— What this task involves —
Check each line of the entries below for the word "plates" and state only how many lines have it.

— Data extract —

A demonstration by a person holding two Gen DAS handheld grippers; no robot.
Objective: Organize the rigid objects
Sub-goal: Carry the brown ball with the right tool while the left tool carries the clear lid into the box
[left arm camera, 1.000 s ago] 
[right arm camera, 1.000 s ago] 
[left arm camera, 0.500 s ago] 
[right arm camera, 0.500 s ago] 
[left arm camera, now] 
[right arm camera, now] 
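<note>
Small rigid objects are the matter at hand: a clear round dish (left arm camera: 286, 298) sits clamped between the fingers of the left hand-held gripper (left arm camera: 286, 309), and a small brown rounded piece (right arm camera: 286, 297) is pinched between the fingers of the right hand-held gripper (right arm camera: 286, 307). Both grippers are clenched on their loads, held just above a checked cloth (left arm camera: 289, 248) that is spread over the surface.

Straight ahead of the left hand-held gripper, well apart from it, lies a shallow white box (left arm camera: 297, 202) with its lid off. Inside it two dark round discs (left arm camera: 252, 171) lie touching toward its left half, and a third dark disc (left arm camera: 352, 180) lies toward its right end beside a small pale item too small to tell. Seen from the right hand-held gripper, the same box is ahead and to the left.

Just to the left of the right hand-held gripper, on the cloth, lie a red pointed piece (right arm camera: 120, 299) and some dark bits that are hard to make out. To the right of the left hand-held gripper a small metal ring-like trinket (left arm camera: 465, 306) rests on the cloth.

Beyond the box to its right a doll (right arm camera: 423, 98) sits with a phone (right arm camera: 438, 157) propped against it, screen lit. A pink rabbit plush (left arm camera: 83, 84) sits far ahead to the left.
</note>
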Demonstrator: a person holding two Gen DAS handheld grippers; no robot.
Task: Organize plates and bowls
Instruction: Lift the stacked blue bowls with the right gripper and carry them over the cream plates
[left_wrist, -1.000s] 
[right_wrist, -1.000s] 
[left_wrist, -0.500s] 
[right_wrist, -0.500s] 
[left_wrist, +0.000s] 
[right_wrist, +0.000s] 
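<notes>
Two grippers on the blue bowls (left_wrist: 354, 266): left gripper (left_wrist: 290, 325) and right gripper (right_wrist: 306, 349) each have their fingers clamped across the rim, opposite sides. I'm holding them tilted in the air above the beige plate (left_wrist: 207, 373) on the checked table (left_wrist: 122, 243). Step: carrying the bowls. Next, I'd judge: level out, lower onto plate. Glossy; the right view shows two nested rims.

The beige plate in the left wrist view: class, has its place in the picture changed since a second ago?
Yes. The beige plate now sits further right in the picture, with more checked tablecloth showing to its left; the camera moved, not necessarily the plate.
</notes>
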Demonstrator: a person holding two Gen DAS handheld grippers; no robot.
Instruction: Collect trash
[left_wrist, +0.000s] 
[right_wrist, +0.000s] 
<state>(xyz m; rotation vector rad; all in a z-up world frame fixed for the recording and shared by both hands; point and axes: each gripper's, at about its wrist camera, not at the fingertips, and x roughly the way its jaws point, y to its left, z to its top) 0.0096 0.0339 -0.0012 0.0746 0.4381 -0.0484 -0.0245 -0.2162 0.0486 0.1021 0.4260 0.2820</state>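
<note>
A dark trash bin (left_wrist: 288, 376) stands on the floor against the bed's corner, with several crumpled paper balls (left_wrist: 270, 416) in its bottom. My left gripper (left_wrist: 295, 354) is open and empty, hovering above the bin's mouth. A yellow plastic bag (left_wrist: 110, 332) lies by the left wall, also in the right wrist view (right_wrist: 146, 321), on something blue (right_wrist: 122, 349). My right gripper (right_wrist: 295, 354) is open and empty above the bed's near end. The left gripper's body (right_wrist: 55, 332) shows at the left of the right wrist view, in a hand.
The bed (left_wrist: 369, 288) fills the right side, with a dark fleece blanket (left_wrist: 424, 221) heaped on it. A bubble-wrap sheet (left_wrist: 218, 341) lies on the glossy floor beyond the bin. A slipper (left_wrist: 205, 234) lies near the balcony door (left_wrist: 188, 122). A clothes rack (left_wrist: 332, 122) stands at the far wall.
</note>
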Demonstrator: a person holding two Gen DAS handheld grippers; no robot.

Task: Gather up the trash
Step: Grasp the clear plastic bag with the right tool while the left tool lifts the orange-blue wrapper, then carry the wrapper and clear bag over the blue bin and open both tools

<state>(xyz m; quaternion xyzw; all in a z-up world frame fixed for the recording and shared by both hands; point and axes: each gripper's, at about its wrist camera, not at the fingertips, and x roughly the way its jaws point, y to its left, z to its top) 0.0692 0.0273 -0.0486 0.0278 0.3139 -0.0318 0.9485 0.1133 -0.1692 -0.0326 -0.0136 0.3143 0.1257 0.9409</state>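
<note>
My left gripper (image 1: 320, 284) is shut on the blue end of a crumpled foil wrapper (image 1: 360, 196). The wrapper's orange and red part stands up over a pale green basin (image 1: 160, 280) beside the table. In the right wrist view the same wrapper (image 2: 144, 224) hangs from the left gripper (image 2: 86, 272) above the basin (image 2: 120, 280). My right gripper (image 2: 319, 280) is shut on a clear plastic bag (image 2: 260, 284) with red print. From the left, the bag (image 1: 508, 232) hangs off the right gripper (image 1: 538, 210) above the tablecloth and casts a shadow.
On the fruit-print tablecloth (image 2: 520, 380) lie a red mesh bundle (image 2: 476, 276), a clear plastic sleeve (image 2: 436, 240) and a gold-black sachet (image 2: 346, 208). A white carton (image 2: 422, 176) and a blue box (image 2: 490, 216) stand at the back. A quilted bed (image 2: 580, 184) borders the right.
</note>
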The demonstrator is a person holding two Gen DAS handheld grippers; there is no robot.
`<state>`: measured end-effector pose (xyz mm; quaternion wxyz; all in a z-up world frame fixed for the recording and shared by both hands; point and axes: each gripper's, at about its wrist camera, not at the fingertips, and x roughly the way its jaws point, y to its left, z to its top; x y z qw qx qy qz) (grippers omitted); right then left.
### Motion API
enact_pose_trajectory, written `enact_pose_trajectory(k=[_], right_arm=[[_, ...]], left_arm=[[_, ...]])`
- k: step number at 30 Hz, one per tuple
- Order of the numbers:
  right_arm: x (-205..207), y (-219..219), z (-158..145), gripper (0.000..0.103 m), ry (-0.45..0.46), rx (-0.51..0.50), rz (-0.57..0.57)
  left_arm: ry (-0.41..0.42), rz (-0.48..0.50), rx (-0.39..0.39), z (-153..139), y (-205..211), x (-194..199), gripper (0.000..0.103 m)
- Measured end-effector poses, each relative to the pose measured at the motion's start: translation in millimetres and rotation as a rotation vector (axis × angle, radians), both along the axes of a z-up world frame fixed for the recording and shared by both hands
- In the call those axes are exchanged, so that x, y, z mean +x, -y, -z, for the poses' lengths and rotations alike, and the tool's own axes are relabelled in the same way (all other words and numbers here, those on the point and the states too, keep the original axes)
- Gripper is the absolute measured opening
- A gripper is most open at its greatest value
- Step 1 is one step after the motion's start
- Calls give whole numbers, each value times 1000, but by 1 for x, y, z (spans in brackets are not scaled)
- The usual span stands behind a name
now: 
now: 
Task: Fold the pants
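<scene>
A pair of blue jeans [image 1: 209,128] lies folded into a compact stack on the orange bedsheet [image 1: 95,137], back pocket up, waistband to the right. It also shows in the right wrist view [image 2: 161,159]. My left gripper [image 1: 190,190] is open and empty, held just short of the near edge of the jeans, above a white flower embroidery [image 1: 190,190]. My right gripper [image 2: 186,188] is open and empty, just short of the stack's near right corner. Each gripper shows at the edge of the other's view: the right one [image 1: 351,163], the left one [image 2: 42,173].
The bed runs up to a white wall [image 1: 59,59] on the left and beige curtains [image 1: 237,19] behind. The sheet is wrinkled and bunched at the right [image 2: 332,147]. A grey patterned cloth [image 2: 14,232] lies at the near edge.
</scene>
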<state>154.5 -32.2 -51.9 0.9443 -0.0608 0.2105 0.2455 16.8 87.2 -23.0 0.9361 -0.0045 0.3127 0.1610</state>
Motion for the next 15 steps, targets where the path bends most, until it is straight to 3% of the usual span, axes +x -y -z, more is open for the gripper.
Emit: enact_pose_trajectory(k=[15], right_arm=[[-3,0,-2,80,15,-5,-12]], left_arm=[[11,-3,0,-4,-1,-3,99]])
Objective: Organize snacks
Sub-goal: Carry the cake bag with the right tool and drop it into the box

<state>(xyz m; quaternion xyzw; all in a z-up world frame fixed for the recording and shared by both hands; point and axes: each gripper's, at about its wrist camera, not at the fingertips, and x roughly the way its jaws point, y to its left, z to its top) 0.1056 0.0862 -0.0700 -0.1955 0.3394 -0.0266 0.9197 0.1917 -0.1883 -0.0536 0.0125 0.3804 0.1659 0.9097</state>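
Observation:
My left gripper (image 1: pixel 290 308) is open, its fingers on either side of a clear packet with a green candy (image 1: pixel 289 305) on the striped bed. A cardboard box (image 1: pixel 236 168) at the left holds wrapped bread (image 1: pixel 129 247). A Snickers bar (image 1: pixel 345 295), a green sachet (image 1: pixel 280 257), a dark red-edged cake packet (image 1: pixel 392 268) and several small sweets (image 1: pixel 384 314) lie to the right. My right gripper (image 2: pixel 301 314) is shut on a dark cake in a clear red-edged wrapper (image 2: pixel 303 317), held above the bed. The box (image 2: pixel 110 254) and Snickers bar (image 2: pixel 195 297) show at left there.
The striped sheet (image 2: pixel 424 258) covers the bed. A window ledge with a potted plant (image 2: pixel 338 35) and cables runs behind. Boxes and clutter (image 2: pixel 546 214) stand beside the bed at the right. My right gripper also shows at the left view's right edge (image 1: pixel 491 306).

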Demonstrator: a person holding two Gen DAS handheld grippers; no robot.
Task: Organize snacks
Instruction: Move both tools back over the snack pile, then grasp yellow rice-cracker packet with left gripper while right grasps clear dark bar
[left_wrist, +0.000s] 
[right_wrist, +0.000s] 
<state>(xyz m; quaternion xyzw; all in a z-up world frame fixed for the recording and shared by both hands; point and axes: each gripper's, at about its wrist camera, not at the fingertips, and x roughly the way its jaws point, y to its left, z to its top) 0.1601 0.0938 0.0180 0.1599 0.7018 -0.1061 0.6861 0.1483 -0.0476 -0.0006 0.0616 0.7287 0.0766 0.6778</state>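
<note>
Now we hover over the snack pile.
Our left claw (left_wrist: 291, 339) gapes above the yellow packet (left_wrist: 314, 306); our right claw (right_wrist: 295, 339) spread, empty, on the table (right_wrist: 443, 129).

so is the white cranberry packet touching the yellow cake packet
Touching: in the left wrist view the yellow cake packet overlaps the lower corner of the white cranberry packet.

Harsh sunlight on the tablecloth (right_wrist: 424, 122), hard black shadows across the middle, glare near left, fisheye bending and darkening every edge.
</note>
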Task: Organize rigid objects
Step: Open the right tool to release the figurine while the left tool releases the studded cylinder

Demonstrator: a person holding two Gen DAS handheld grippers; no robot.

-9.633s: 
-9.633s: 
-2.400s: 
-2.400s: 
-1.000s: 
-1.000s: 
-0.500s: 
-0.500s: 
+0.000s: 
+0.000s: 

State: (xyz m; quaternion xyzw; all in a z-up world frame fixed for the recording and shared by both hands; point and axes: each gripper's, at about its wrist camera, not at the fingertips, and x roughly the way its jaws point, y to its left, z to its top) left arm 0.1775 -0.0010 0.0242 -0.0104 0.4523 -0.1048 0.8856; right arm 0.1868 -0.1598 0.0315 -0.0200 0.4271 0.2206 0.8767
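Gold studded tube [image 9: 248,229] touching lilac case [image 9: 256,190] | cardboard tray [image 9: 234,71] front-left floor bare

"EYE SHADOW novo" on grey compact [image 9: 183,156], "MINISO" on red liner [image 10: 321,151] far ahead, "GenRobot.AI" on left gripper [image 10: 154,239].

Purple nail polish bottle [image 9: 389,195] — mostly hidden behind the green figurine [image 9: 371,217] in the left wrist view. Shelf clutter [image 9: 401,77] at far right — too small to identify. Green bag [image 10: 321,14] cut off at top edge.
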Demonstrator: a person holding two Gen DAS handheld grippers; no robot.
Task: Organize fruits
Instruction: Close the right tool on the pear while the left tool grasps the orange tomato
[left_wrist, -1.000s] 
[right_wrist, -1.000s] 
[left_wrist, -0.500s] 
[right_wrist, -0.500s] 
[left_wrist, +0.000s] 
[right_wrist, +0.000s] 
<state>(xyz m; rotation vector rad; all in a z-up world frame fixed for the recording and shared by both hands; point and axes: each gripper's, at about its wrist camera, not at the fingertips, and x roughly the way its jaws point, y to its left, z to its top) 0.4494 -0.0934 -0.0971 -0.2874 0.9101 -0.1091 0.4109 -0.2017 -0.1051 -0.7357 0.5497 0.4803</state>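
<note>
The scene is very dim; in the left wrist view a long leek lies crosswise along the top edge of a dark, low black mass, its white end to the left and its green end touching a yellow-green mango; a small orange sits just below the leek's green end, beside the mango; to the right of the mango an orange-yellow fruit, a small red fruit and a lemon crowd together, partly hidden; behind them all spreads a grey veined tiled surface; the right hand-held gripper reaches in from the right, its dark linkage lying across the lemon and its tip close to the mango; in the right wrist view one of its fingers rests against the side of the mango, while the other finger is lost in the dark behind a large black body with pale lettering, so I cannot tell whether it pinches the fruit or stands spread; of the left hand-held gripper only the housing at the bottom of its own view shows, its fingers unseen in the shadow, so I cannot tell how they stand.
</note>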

— Response to the task —
2